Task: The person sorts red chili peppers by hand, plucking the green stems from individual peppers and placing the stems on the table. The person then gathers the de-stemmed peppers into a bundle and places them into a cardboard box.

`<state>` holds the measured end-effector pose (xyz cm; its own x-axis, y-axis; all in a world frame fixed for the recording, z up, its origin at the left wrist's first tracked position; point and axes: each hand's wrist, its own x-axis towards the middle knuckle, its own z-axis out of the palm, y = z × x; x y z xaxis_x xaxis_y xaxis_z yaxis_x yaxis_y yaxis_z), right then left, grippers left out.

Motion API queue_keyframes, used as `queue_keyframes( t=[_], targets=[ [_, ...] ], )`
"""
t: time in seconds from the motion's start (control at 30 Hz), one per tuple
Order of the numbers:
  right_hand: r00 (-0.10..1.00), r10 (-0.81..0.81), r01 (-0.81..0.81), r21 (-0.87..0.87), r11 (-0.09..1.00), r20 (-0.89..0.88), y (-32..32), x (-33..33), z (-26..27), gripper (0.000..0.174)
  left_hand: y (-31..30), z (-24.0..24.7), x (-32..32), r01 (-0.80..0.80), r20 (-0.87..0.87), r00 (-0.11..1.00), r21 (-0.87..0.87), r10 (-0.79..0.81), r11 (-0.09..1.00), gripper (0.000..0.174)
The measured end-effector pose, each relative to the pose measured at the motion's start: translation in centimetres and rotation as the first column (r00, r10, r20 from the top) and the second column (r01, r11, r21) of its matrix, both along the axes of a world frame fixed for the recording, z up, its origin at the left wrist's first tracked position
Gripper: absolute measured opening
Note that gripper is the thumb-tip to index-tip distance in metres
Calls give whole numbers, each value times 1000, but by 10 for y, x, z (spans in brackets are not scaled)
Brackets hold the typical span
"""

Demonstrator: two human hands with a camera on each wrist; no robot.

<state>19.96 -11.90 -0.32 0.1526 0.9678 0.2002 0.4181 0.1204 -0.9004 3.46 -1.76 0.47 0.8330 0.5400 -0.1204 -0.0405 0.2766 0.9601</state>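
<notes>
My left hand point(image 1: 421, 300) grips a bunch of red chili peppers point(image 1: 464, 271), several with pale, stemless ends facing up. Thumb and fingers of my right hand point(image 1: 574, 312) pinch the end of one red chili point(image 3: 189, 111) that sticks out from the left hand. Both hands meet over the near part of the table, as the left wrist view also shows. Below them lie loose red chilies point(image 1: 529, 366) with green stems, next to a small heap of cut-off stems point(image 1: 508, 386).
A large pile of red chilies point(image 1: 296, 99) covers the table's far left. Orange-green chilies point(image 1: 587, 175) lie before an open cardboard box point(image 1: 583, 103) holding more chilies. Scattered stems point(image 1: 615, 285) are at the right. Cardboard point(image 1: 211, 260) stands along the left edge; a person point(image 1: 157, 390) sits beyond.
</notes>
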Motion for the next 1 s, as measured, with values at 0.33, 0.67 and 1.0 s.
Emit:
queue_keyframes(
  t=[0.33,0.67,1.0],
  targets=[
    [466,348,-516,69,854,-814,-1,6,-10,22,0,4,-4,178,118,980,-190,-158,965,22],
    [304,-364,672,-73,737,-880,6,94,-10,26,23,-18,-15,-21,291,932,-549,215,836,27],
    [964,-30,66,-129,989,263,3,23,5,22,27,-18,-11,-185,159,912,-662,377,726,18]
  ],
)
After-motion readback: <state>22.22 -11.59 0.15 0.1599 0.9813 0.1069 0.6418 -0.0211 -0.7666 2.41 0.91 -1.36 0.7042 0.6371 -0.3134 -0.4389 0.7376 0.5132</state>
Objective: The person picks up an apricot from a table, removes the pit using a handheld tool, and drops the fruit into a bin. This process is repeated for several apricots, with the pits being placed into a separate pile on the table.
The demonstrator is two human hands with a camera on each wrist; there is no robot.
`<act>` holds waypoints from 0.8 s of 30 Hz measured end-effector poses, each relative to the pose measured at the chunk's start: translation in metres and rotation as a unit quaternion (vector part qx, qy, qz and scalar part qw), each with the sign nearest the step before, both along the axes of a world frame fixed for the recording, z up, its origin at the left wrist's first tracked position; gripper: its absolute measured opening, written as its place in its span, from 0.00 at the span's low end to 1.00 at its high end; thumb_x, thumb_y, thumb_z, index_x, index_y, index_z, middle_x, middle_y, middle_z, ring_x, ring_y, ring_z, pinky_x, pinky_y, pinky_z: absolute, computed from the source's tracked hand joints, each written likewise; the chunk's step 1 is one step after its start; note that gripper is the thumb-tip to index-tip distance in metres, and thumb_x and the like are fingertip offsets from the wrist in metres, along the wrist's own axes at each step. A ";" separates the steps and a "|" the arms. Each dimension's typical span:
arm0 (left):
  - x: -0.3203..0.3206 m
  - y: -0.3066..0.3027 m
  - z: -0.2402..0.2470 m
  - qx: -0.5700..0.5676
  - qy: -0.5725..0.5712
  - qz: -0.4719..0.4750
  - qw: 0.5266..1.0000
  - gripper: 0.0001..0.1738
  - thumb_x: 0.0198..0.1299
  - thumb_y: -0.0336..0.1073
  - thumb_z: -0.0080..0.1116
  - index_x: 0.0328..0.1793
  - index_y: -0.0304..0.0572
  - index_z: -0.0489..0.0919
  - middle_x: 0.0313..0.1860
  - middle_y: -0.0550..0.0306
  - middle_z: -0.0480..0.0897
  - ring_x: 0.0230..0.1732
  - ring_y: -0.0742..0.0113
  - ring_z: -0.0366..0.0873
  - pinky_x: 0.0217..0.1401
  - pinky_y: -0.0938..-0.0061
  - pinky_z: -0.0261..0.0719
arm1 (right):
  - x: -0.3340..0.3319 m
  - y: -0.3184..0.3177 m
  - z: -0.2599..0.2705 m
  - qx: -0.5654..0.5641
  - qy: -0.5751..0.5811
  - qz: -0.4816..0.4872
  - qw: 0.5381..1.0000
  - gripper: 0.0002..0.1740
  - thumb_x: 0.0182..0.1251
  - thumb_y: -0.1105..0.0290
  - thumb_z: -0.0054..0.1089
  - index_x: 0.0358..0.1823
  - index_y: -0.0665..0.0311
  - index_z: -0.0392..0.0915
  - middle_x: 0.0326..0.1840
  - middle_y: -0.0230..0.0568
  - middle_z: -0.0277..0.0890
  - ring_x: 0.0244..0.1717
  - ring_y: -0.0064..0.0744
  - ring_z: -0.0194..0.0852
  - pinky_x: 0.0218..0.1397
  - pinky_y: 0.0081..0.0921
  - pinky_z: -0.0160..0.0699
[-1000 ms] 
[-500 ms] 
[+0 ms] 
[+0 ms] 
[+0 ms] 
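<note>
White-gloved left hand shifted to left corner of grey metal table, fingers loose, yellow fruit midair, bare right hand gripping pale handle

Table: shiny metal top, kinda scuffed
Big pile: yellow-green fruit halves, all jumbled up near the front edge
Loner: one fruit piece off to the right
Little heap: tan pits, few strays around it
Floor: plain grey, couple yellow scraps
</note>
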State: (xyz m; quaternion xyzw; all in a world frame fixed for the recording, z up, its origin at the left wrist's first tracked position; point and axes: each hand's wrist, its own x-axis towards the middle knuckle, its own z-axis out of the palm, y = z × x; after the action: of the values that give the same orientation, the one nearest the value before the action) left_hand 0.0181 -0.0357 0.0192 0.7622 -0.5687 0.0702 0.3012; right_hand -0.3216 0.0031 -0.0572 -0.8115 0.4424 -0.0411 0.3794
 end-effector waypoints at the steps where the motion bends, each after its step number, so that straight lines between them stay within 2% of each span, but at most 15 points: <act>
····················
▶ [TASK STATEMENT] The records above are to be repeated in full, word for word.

▶ [ANSWER BELOW]
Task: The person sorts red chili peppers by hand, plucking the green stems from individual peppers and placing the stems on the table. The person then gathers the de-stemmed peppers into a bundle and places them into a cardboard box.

`<state>` holds the measured end-effector pose (xyz cm; its own x-axis, y-axis; all in a world frame fixed for the recording, z up, its origin at the left wrist's first tracked position; point and axes: each hand's wrist, its own x-axis towards the middle knuckle, its own z-axis out of the palm, y = z × x; x y z xaxis_x xaxis_y xaxis_z yaxis_x yaxis_y yaxis_z), right then left, grippers left out.

Motion API queue_keyframes, used as `queue_keyframes( t=[_], targets=[ [_, ...] ], )`
"""
t: time in seconds from the motion's start (control at 30 Hz), one per tuple
Order of the numbers:
  right_hand: r00 (-0.10..1.00), r10 (-0.81..0.81), r01 (-0.81..0.81), r21 (-0.87..0.87), r11 (-0.09..1.00), r20 (-0.89..0.88), y (-32..32), x (-33..33), z (-26..27), gripper (0.000..0.174)
  left_hand: y (-31..30), z (-24.0..24.7), x (-32..32), r01 (-0.80..0.80), r20 (-0.87..0.87), r00 (-0.11..1.00), r21 (-0.87..0.87), r10 (-0.79..0.81), r11 (-0.09..1.00), gripper (0.000..0.174)
The measured end-effector pose, each relative to the pose measured at the motion's start: translation in centimetres and rotation as the first column (r00, r10, r20 from the top) and the second column (r01, r11, r21) of its matrix, both along the axes of a world frame fixed for the recording, z up, its origin at the left wrist's first tracked position
Gripper: absolute measured opening
Note that gripper is the thumb-tip to index-tip distance in metres
Calls give whole numbers, each value times 1000, but by 10 for y, x, z (spans in brackets are not scaled)
Brackets hold the typical span
"""

Demonstrator: two human hands with a camera on each wrist; no robot.

<state>19.96 -11.90 -0.32 0.1526 0.9678 0.2002 0.4181 0.1204 -0.9004 3.46 -1.76 0.47 0.8330 0.5400 -0.1204 -0.0405 0.2766 0.9601</state>
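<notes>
My left hand point(image 1: 421, 300) grips a bunch of red chili peppers point(image 1: 464, 271), several with pale, stemless ends facing up. Thumb and fingers of my right hand point(image 1: 574, 312) pinch the end of one red chili point(image 3: 189, 111) that sticks out from the left hand. Both hands meet over the near part of the table, as the left wrist view also shows. Below them lie loose red chilies point(image 1: 529, 366) with green stems, next to a small heap of cut-off stems point(image 1: 508, 386).
A large pile of red chilies point(image 1: 296, 99) covers the table's far left. Orange-green chilies point(image 1: 587, 175) lie before an open cardboard box point(image 1: 583, 103) holding more chilies. Scattered stems point(image 1: 615, 285) are at the right. Cardboard point(image 1: 211, 260) stands along the left edge; a person point(image 1: 157, 390) sits beyond.
</notes>
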Motion for the next 1 s, as measured, with values at 0.33, 0.67 and 1.0 s.
Emit:
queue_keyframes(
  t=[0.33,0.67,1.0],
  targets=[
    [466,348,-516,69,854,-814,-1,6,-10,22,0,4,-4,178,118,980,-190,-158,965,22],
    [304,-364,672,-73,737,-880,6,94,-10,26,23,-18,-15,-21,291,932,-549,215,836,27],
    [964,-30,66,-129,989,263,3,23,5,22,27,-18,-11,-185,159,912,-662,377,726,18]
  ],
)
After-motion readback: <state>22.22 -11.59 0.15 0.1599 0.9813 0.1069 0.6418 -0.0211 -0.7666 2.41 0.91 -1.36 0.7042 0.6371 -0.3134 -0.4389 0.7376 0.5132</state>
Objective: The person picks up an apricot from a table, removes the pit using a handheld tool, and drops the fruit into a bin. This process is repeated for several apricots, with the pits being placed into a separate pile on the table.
The demonstrator is two human hands with a camera on each wrist; there is no robot.
`<act>` holds waypoints from 0.8 s of 30 Hz measured end-effector poses, each relative to the pose measured at the chunk's start: translation in metres and rotation as a unit quaternion (vector part qx, qy, qz and scalar part qw), each with the sign nearest the step before, both along the axes of a world frame fixed for the recording, z up, its origin at the left wrist's first tracked position; gripper: its absolute measured opening, written as its place in its span, from 0.00 at the span's low end to 1.00 at its high end; thumb_x, thumb_y, thumb_z, index_x, index_y, index_z, middle_x, middle_y, middle_z, ring_x, ring_y, ring_z, pinky_x, pinky_y, pinky_z: absolute, computed from the source's tracked hand joints, each written likewise; the chunk's step 1 is one step after its start; note that gripper is the thumb-tip to index-tip distance in metres, and thumb_x and the like are fingertip offsets from the wrist in metres, along the wrist's own axes at each step. A ";" separates the steps and a "|" the arms. Each dimension's typical span:
arm0 (left):
  - x: -0.3203..0.3206 m
  - y: -0.3066..0.3027 m
  - z: -0.2402..0.2470 m
  - qx: -0.5700..0.5676
  - qy: -0.5725..0.5712
  - qz: -0.4719..0.4750
  - qw: 0.5266..1.0000
  - gripper: 0.0001..0.1738
  - thumb_x: 0.0198..0.1299
  - thumb_y: -0.0336..0.1073
  - thumb_z: -0.0080..0.1116
  - index_x: 0.0328..0.1793
  - index_y: -0.0304..0.0572
  - index_z: -0.0489..0.0919
  - middle_x: 0.0313..0.1860
  - middle_y: -0.0550..0.0306
  - middle_z: -0.0480..0.0897
  - ring_x: 0.0230..0.1732
  - ring_y: -0.0742..0.0113
  - ring_z: -0.0366..0.0873
  - pinky_x: 0.0217..0.1401
  - pinky_y: -0.0938..-0.0061
  - pinky_z: -0.0261..0.0719
arm1 (right):
  - x: -0.3340..0.3319 m
  - y: -0.3184..0.3177 m
  - z: -0.2599..0.2705 m
  - qx: -0.5654..0.5641
  - qy: -0.5751..0.5811
  - qz: -0.4816..0.4872
  - qw: 0.5381..1.0000
  - gripper: 0.0002..0.1740
  - thumb_x: 0.0182..0.1251
  - thumb_y: -0.1105..0.0290
  - thumb_z: -0.0054..0.1089
  - index_x: 0.0358..0.1823
  - index_y: -0.0665..0.0311
  - index_z: -0.0392..0.0915
  - middle_x: 0.0326..0.1840
  - middle_y: -0.0230..0.0568
  - middle_z: -0.0277..0.0890
  - ring_x: 0.0244..0.1717
  - ring_y: -0.0064..0.0744
  - ring_z: -0.0194..0.0852
  - pinky_x: 0.0218..0.1397
  - pinky_y: 0.0081..0.0921
  - pinky_z: -0.0160..0.0699
[-1000 ms] 
[-500 ms] 
[+0 ms] 
[+0 ms] 
[+0 ms] 
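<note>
White-gloved left hand shifted to left corner of grey metal table, fingers loose, yellow fruit midair, bare right hand gripping pale handle

Table: shiny metal top, kinda scuffed
Big pile: yellow-green fruit halves, all jumbled up near the front edge
Loner: one fruit piece off to the right
Little heap: tan pits, few strays around it
Floor: plain grey, couple yellow scraps
</note>
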State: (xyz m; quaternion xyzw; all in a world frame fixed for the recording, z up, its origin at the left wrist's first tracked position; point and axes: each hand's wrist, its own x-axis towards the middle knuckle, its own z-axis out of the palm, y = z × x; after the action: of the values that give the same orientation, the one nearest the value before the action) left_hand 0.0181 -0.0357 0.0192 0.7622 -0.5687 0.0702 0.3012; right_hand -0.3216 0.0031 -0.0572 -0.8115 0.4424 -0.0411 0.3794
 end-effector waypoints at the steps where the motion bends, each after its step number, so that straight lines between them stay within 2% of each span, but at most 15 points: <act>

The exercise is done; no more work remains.